Tulsa artist views hip-hop as more than dollars and cents
Listen to this article here
The Black Wall Street Times

Sign-Up for a free subscription to The Black Wall Street Timesdaily newsletter, Black Editors’ Edition (BEE) – our curated news selections & opinions by us for you.

Chris The God Mc Cain has been a hip-hop artist since he was eight years old. He recalls memorizing the lyrics to West Coast artists like Dj Quick, Too Short, and Mc Breed at a young age. By the age of 18, he was selling tapes in Cds in the streets of Oklahoma City.  

“I started recording and performing when I was 12, and I was putting out tapes and CDs around the city since I was 18 years old and doing shows” Mc Cain told the Black Wall Street Times. “All of those elements helped me get to where I’m at now and helped me really perfect it.”

When you listen to his music, you can get the feeling of the nostalgic hip-hop sound, from his flow, delivery, beats, storytelling and skits. On his most recent project, “Arrived: Now that I’m here”, the intro opens with a familiar hip-hop voice talking over the sound of a heartbeat. 

 Hip-hop: more than dollars and cents

“Hip-Hop, it’s the strongest voice known to man, from the streets of NYC to OKC, you already know the names, they’re legendary- and now it’s time for a new legend to step up

Chris The God Mc Cain

Park Estates,


The East Side Baby, 

The last of a Dying Breed-


The culture is in good hands now

Everything’s a verse,  


And now,

It’s time

Okay, I’m reloaded

 That voice- Pain in Da Ass- did a similar opening on Jay-Z’s album “my lifetime Vol 1,’ and has been featured on many skits for Jay-Z. 

 Hip-Hop is in Mc Cain’s blood. He views hip-hop as more than dollars and cents. He has a song Hip-Hop Genre vs. Hip-Hop Culture. When asked about the difference, he mentioned the award shows BET and the Grammys are for monetization, but he believes it’s much more than that. “The culture is bigger than hip hop, it’s bigger than the music.” He told the Black Wall Street Times.  “You know, graffiti, B-boying , DJing you know and emceeing; it’s a way of life. It’s a mindset.”

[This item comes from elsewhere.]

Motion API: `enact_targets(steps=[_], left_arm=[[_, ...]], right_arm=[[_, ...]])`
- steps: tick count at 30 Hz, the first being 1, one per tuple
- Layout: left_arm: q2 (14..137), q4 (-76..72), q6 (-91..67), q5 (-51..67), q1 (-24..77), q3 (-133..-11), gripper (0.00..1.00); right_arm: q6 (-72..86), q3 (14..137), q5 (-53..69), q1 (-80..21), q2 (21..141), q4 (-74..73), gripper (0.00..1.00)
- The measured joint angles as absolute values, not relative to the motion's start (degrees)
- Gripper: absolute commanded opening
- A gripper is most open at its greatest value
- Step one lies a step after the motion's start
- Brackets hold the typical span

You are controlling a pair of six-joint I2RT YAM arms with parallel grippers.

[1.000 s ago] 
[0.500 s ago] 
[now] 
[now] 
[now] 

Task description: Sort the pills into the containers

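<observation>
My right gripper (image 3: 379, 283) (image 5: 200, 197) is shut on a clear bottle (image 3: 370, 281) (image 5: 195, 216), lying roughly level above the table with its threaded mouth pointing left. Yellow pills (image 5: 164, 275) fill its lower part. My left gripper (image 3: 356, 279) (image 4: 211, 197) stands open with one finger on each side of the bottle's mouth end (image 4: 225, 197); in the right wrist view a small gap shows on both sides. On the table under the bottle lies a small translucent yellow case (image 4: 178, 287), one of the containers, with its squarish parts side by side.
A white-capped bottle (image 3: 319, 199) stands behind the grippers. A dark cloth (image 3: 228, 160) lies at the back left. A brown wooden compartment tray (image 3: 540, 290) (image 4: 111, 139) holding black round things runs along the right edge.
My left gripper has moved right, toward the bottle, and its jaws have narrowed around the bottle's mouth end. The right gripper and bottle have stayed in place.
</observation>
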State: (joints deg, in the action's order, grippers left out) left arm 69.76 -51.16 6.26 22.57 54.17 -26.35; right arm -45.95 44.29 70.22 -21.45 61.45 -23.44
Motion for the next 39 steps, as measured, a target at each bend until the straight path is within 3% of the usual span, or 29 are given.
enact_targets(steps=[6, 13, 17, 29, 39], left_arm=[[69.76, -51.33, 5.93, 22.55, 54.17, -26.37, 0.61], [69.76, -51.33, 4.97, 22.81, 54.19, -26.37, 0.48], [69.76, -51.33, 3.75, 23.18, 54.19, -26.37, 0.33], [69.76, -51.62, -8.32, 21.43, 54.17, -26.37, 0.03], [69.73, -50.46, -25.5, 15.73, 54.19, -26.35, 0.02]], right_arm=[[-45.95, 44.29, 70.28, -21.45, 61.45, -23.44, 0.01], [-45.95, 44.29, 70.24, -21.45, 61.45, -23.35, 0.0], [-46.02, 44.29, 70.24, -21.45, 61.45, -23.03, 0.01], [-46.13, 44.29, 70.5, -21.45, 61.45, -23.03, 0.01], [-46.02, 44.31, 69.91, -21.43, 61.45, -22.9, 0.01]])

Making connections for the future and Fire In Little Africa  

Chris The God Mc Cain appears on Fire In Little Africa’s “Young and Free,” featuring, Krisheena Suarez, iamDez and Written Quincy. 

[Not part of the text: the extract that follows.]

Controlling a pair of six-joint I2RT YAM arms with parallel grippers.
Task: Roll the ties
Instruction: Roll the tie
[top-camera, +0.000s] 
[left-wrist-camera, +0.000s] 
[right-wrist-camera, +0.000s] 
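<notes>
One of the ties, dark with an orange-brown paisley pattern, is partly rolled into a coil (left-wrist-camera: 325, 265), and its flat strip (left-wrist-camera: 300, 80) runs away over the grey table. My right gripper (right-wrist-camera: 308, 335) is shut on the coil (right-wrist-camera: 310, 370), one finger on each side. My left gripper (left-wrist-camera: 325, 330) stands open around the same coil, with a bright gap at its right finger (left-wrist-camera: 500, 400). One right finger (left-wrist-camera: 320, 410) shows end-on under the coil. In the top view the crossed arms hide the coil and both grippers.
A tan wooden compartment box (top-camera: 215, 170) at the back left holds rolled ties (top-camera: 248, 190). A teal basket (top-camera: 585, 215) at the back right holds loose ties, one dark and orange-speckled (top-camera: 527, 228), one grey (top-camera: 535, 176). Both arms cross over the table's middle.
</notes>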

“I met Steph in ’09, and me and Tone have been talking on the regular since like, 2014,” he said. “This wasn’t a relationship that was formed because FILA came about, there was something already there, and FILA just made it grow even more.” He added. 

Mc Cain has performed at World Culture Music Festival in the past, but this year’s Dreamland Festival performance was a signature moment for him as an artist. “I did World Culture one of the years when it was in front of the Yeti,” he said. “But that was my first time doing my own 20-minute set on this stage. This is the biggest stage I ever did my solo set on.”

 When asked about how he felt about being on the FILA album, he said “it means a lot to me, man, you know Motown speaks for itself.” Also, “It was an honor to represent Black Wall Street after 100 years. All of that was a great achievement.”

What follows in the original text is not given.